Joshua poses the same problem for Israel. Having finally arrived in the Holy Land, after deliverance by God’s mighty power from Egypt through the Red Sea, sustained in the Sinai Desert for 40 years and now in possession of the land promised to Abraham, Joshua’s question “whom will you serve?” is not an invitation to religious pluralism.
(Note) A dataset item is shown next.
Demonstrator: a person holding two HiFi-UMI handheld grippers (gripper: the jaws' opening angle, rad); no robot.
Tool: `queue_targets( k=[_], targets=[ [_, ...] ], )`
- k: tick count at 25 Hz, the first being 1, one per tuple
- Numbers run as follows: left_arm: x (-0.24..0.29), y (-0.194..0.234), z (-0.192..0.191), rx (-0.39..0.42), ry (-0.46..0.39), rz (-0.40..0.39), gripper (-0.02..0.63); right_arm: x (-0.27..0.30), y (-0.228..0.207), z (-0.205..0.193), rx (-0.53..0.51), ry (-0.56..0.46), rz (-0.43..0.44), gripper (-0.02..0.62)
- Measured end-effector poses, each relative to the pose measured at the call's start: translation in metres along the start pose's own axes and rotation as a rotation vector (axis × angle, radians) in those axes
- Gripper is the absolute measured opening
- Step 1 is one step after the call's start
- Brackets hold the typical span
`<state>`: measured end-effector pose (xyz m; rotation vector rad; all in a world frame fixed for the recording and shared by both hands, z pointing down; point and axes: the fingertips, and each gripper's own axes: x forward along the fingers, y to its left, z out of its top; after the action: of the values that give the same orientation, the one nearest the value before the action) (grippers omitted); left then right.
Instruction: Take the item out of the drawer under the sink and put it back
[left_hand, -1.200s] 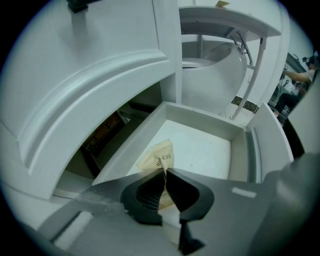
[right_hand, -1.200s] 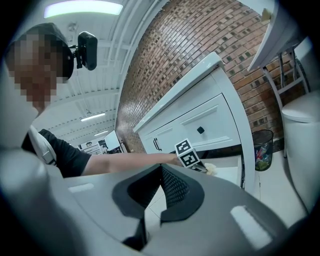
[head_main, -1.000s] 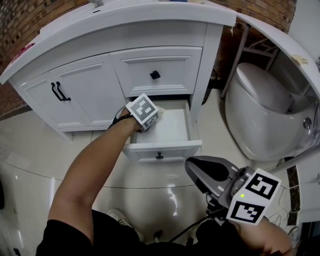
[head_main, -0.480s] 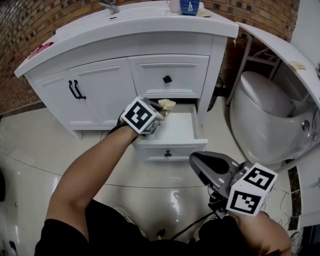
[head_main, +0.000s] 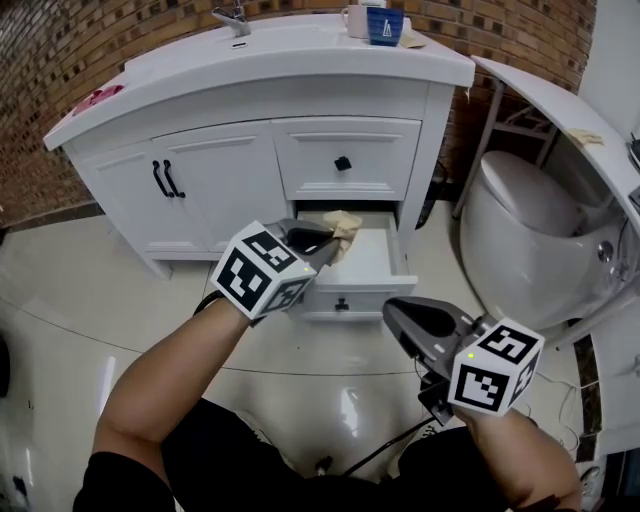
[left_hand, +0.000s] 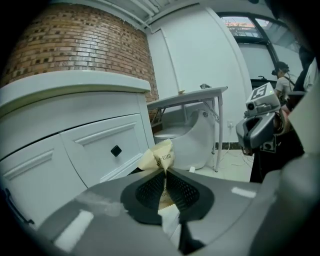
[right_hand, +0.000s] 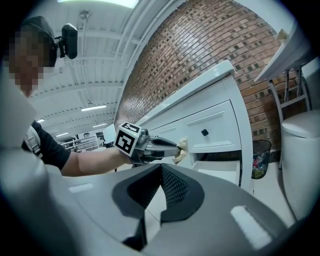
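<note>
The lower drawer (head_main: 372, 287) of the white sink cabinet (head_main: 230, 175) stands pulled out. My left gripper (head_main: 325, 238) hovers above its left front corner, shut on a crumpled beige cloth (head_main: 346, 222) with print on it. In the left gripper view the cloth (left_hand: 159, 157) sticks up from between the closed pads (left_hand: 152, 190). My right gripper (head_main: 404, 318) hangs lower right, in front of the drawer, shut with nothing in it. The right gripper view shows the left gripper (right_hand: 172, 146) with the cloth (right_hand: 182, 148) beside the open drawer (right_hand: 220, 171).
A white toilet (head_main: 530, 220) stands right of the cabinet, under a white table (head_main: 560, 90). Two mugs (head_main: 375, 22) and a faucet (head_main: 235, 17) sit on the sink top. A waste bin (right_hand: 260, 159) stands between cabinet and toilet. Cables lie on the glossy floor (head_main: 60, 300).
My left gripper was down in the drawer; it has lifted out with the beige cloth and drawn back toward me. The right gripper has barely moved.
</note>
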<state>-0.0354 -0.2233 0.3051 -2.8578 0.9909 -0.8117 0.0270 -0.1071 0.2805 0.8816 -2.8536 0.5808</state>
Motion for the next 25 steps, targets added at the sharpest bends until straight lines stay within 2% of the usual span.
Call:
queue_targets(
  k=[10,18,23,25],
  targets=[
    [-0.085,-0.037,0.015,-0.11,-0.231,0.002,0.02,-0.003,0.003,0.001,-0.009,-0.003,-0.004,0.003],
    [-0.112,-0.054,0.002,-0.212,-0.319,-0.001,0.02,-0.005,0.011,0.0,-0.04,0.003,0.005,0.003],
    [-0.109,-0.054,-0.017,-0.357,-0.353,-0.05,0.02,-0.007,0.012,0.001,-0.037,-0.003,0.005,0.003],
    [-0.112,-0.053,-0.016,-0.377,-0.374,-0.057,0.02,-0.007,0.012,0.001,-0.037,-0.005,0.005,0.003]
  ],
)
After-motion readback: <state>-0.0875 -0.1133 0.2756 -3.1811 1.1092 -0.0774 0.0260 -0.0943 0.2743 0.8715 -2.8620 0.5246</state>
It’s not that, having arrived as God’s Chosen People in Israel after those generations of trial, that Joshua could say “as for me and my household, we will serve the Lord” while Shmul could say, “eh, we’ll blend in with the Amorites” and Mordecai “you know, we’ll reform the faith and do this Jewish thing on the High Holy Days.” Elsewhere, Moses had been clear: this is a choice between life and death, blessing and curse (Deuteronomy 30:15). There is a choice, but death and curse remain death and curse — and do not get any better — because I chose them.

Choices have real consequences, for good or evil, that do not disappear because we chose them. Those disciples that walked away from Jesus over the Eucharist to “return to their former way of life” turned away from God. Today’s disciples who proclaim the Church’s teaching on sex or marriage or divorce is a “hard teaching, who can accept it?” likewise turn from God.

Perhaps we’re not as explicit — or honest — as those that ceased to pretend to follow Christ, and perhaps are more like perhaps some of Joshua’s Israelites who, professing fidelity to Yahweh left a corner of their hearts open for “the gods your fathers served beyond the River,” a lingering affection for that Golden Calf.

So, once we clarify what “choice” means and does not mean, once we understand the relation of freedom and the good on Judaeo-Christian and not ersatz modern terms, we still face the same challenge Joshua voiced in Shechem about 3,400 years ago: “Decide today whom you will serve.”

Because not all choices will be equal before God.